Exercise directions
Each line below should be copied exactly as it stands.
----
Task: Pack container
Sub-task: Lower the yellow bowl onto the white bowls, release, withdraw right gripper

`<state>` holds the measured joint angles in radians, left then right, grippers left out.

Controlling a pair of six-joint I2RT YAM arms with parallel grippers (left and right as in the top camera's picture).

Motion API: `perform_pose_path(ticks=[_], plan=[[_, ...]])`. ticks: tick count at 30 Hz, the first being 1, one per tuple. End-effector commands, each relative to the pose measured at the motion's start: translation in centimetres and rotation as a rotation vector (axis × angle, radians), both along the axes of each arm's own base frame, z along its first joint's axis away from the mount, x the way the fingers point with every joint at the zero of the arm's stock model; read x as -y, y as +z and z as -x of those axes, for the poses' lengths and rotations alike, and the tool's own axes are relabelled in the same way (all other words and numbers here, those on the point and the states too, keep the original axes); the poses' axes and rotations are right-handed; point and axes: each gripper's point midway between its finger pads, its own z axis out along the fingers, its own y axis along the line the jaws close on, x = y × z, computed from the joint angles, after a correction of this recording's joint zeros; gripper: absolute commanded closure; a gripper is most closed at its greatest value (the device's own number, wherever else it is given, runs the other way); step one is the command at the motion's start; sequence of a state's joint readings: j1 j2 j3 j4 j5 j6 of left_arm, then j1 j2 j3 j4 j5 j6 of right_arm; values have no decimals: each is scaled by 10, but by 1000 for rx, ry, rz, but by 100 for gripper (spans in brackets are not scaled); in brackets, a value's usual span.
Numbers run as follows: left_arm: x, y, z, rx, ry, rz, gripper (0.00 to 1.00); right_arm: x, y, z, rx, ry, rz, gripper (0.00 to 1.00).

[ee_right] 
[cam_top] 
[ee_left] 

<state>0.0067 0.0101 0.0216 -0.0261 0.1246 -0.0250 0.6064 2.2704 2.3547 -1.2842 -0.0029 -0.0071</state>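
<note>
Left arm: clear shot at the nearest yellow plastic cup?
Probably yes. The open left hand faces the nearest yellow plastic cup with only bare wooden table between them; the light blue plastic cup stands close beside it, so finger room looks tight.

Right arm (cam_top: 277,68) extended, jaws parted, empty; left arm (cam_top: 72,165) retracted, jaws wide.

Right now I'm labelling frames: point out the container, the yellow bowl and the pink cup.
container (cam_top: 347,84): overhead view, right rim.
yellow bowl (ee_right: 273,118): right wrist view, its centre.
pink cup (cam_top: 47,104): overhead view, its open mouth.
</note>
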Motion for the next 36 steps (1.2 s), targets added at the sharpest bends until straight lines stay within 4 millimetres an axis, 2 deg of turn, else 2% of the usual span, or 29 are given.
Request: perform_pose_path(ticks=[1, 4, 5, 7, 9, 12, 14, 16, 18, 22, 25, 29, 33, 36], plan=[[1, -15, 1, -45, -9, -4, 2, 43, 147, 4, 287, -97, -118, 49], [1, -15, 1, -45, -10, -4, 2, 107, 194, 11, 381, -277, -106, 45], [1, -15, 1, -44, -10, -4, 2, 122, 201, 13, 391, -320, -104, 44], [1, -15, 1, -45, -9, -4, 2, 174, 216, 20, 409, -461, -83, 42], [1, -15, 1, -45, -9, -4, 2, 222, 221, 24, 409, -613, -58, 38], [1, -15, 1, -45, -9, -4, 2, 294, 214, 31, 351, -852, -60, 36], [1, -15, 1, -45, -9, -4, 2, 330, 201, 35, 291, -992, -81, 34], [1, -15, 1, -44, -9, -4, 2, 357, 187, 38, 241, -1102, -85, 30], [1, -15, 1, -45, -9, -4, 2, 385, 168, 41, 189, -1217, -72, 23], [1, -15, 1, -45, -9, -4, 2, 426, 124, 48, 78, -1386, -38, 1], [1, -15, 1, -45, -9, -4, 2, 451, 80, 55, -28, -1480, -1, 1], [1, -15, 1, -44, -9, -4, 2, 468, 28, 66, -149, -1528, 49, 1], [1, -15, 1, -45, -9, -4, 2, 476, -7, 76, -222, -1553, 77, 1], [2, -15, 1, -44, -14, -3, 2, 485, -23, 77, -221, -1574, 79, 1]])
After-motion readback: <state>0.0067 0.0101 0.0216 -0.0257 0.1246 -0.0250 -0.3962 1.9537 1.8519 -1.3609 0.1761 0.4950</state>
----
Answer section
Task: Pack container
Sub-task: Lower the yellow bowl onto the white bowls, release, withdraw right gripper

`<state>` holds the measured joint angles in radians, left then right, grippers left out.

Controlling a pair of six-joint I2RT YAM arms with parallel grippers (left and right as in the top camera's picture).

Motion API: `perform_pose_path(ticks=[_], plan=[[_, ...]])`. ticks: tick count at 30 Hz, the first being 1, one per tuple. End-effector commands, each relative to the pose measured at the motion's start: translation in centimetres and rotation as a rotation vector (axis × angle, radians), both along the axes of each arm's own base frame, z along its first joint's axis away from the mount, x the way the fingers point with every joint at the zero of the arm's stock model; read x as -y, y as +z and z as -x of those axes, for the poses' lengths and rotations alike, and the tool's own axes are relabelled in the same way (all other words and numbers here, those on the point and the states too, keep the original axes); the poses' axes and rotations are right-handed; point and axes: each gripper's point midway between its finger pads, its own z axis out along the fingers, its own y axis along the line the jaws close on, x = y × z, computed from the joint angles, after a correction of this recording's joint zeros; gripper: absolute commanded closure; a gripper is most closed at its greatest value (the device's own number, wherever else it is given, runs the other way); step one is the command at the motion's start; sequence of a state's joint readings: j1 j2 j3 j4 j5 j6 of left_arm, then j1 j2 j3 j4 j5 j6 of right_arm; values have no decimals: each is scaled by 10, but by 1000 for rx, ry, rz, but by 100 for gripper (spans in brackets are not scaled); in brackets, a value's usual span.
Numbers run as follows: left_arm: x, y, z, rx, ry, rz, gripper (0.00 to 1.00); right_arm: x, y, z, rx, ry, rz, gripper (0.00 to 1.00).

[ee_right] 
[cam_top] 
[ee_left] 

<state>0.0067 0.0101 0.0216 -0.0261 0.1246 -0.0250 0.6064 2.2704 2.3547 -1.2842 -0.0029 -0.0071</state>
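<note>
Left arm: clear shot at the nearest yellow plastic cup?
Probably yes. The open left hand faces the nearest yellow plastic cup with only bare wooden table between them; the light blue plastic cup stands close beside it, so finger room looks tight.

Right arm (cam_top: 277,68) extended, jaws parted, empty; left arm (cam_top: 72,165) retracted, jaws wide.

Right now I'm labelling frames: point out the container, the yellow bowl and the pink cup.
container (cam_top: 347,84): overhead view, right rim.
yellow bowl (ee_right: 273,118): right wrist view, its centre.
pink cup (cam_top: 47,104): overhead view, its open mouth.
</note>
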Motion for the next 36 steps (1.2 s), targets added at the sharpest bends until straight lines stay within 4 millimetres an axis, 2 deg of turn, else 2% of the usual span, or 29 are given.
Request: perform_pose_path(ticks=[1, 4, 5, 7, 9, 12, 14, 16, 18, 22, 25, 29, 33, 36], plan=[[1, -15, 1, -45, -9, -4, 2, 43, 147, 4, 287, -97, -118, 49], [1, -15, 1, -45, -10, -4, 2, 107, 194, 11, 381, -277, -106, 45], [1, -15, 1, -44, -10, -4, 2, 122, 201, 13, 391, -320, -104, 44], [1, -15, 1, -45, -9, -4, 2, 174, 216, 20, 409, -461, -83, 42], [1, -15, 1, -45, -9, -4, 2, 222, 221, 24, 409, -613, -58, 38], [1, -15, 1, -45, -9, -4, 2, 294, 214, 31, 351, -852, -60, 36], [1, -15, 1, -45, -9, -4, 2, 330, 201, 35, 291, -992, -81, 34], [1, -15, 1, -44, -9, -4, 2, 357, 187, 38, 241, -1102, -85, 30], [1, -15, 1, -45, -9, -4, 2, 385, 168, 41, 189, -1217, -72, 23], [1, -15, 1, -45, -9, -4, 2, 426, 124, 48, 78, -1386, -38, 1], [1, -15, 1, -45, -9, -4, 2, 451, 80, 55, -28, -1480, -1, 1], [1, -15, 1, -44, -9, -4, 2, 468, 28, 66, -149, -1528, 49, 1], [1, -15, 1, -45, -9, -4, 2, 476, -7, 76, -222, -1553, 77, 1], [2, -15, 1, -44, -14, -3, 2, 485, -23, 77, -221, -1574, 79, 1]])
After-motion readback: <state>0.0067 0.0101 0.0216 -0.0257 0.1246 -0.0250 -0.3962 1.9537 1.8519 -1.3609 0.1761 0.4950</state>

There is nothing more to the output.